The more you practice making summaries, the better you will understand your project. Summaries are your chance to practice and ask yourself, “What am I really doing? How is it important and what’s the best way to communicate that?” I always search for opportunities to look at my projects from a different perspective. With constant practice, you gain the skills to communicate a quick, two-minute summary of what you are working on when you’re at a bar with friends, in the hotel lobby, at a conference or giving a presentation. If a CEO cuts you off five minutes into your presentation to “get to the point” or you need to reel a sleepy conference-goer back in, you will be ready with a strong understanding of why your project is important as well as a practiced and engaging delivery – tested in every professional and candid situation possible.  

5. Frame the discussion.

If you open any textbook about machine learning or statistical methods you will see descriptions accompanied by examples. Even professors with highly-motivated and -educated students provide examples and data sets to work with. Keeping methods and analyses rooted in concrete examples and real situations is not hand-holding or patronizing – it is an effective way for both you and your audience to develop a concept through framing discussions.

For example, I wanted to show how different learning engines handle local trends as an incentive for trying them out in targeted advertising campaigns.

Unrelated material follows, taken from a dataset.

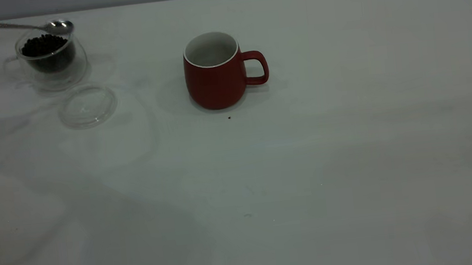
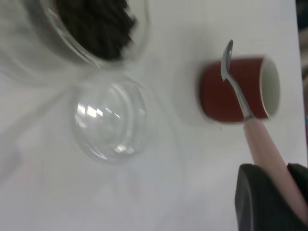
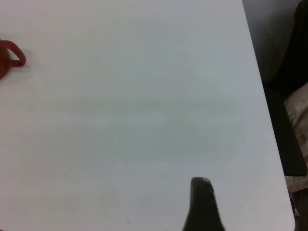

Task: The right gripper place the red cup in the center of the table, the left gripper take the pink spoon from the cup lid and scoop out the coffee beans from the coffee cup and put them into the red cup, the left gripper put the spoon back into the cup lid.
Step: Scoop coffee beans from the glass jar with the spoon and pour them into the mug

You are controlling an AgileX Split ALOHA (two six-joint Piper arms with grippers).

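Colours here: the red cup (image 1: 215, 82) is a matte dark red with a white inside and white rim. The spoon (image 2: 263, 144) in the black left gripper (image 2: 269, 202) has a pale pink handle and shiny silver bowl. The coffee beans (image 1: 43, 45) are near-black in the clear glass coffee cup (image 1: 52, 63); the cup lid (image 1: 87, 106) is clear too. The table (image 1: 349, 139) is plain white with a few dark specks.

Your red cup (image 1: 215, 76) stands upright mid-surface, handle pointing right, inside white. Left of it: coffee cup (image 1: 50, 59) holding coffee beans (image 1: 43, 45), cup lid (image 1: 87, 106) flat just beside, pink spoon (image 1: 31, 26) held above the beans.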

I made a few synthetic data sets that I thought highlighted the different behaviors of learning engines. However, my colleagues suggested tying all examples back to the topic of my talk. Looking at my results, I realized that some of the most interesting findings from my real data sets were local trends that models accounted for automatically when using certain learning engines.

Instead of showing that a hypothetical form in the data can affect performance of learning engines differently, I now had an example that kept the material relatable and incentivized the audience. In fact, one of my models partitioned customer income into sub-regions that aligned almost exactly with tax brackets – assigning different trends in behavior for each. By presenting real scenarios, I could point back to the motivation for the presentation and connect a transitional part of the Webinar directly with the intriguing findings and conclusions of the talk. We got to see how learning engines handled real local trends automatically and pointed to the conclusion that you can learn more about your customers or your data by using predictive models for interpretation.

Keeping your discussions anchored with concrete examples that relate to your topic allows you to point back to the reason and motivation for your project. Inevitably you will have to describe the interpretation of a plot, a schematic of a particular process or the meaning of a derived metric. Describing the effects of a treatment you have analyzed with a Cox survival model, for example, is a lot easier when you used real patient numbers, real time scales and real outcomes when you build the concepts of events, survival and hazard. Using examples not only helps the audience understand abstract concepts, but also keeps them involved with your topic. This pays off when discussing results and conclusions.